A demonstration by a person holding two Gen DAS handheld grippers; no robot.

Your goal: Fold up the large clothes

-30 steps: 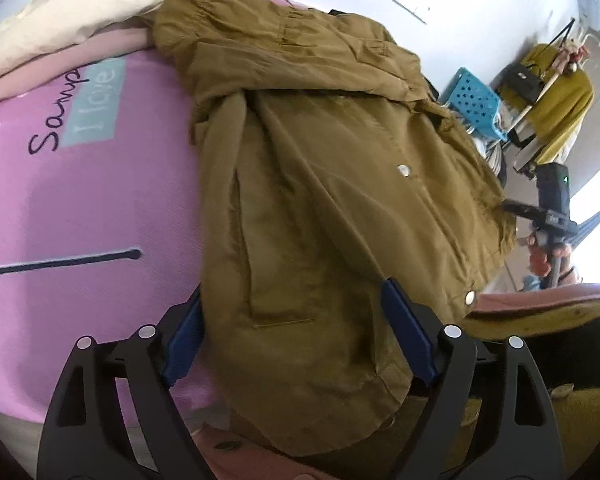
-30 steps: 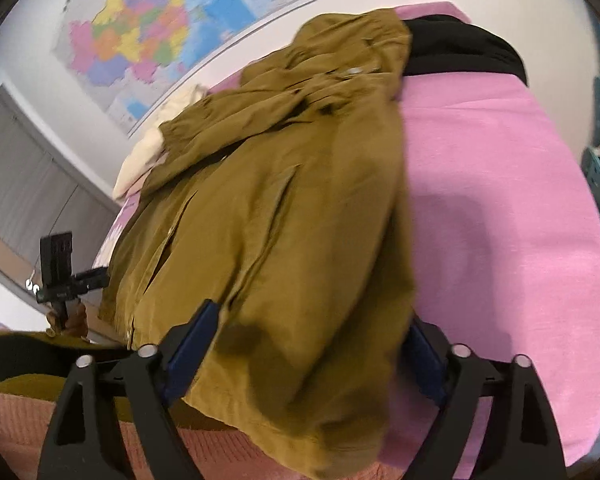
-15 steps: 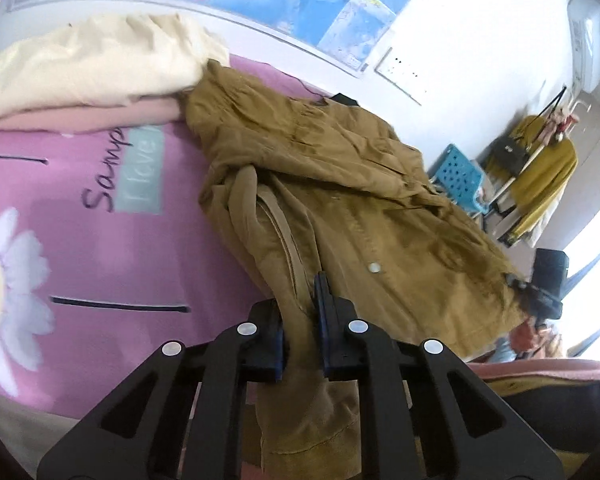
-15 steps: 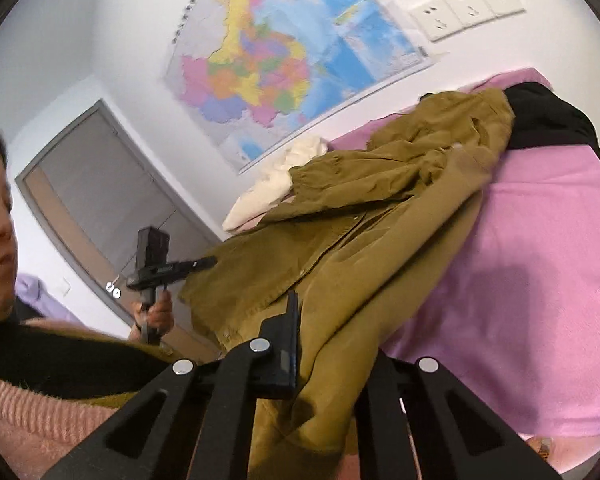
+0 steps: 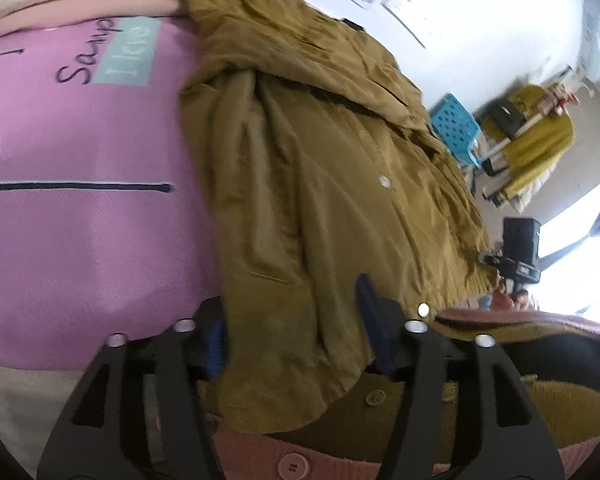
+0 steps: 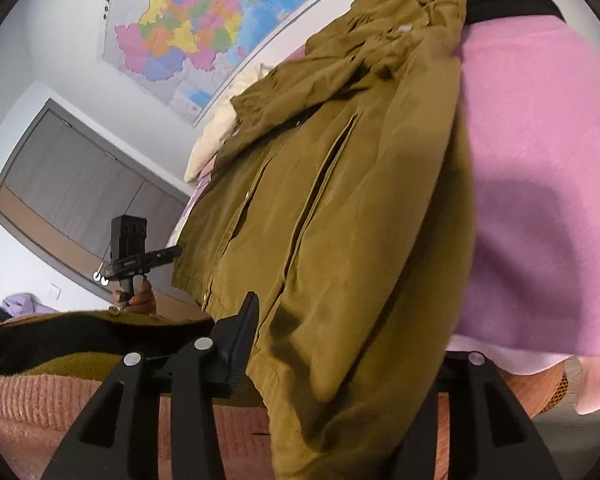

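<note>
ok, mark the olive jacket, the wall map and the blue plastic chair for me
olive jacket (image 5: 340, 208): left wrist view, on the front panel left of the pale button.
wall map (image 6: 196, 20): right wrist view, on the coloured regions.
blue plastic chair (image 5: 454, 126): left wrist view, on the perforated back.

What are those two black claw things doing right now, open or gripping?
Left gripper: jaws opening, hem of the olive-brown cotton jacket lies loose between them.
Right gripper: jaws opening, the same jacket's hem drapes between them, not pinched.
</note>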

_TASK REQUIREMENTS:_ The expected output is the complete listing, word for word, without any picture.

_RESPONSE:_
A demonstration by a person holding two Gen DAS handheld grippers; no robot.

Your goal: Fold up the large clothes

-30 steps: 
-30 steps: 
-15 steps: 
-15 steps: 
+0 steps: 
+0 steps: 

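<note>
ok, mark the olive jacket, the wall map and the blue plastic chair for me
olive jacket (image 5: 340, 208): left wrist view, on the front panel left of the pale button.
wall map (image 6: 196, 20): right wrist view, on the coloured regions.
blue plastic chair (image 5: 454, 126): left wrist view, on the perforated back.

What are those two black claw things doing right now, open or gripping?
Left gripper: jaws opening, hem of the olive-brown cotton jacket lies loose between them.
Right gripper: jaws opening, the same jacket's hem drapes between them, not pinched.
</note>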

That completes the exercise.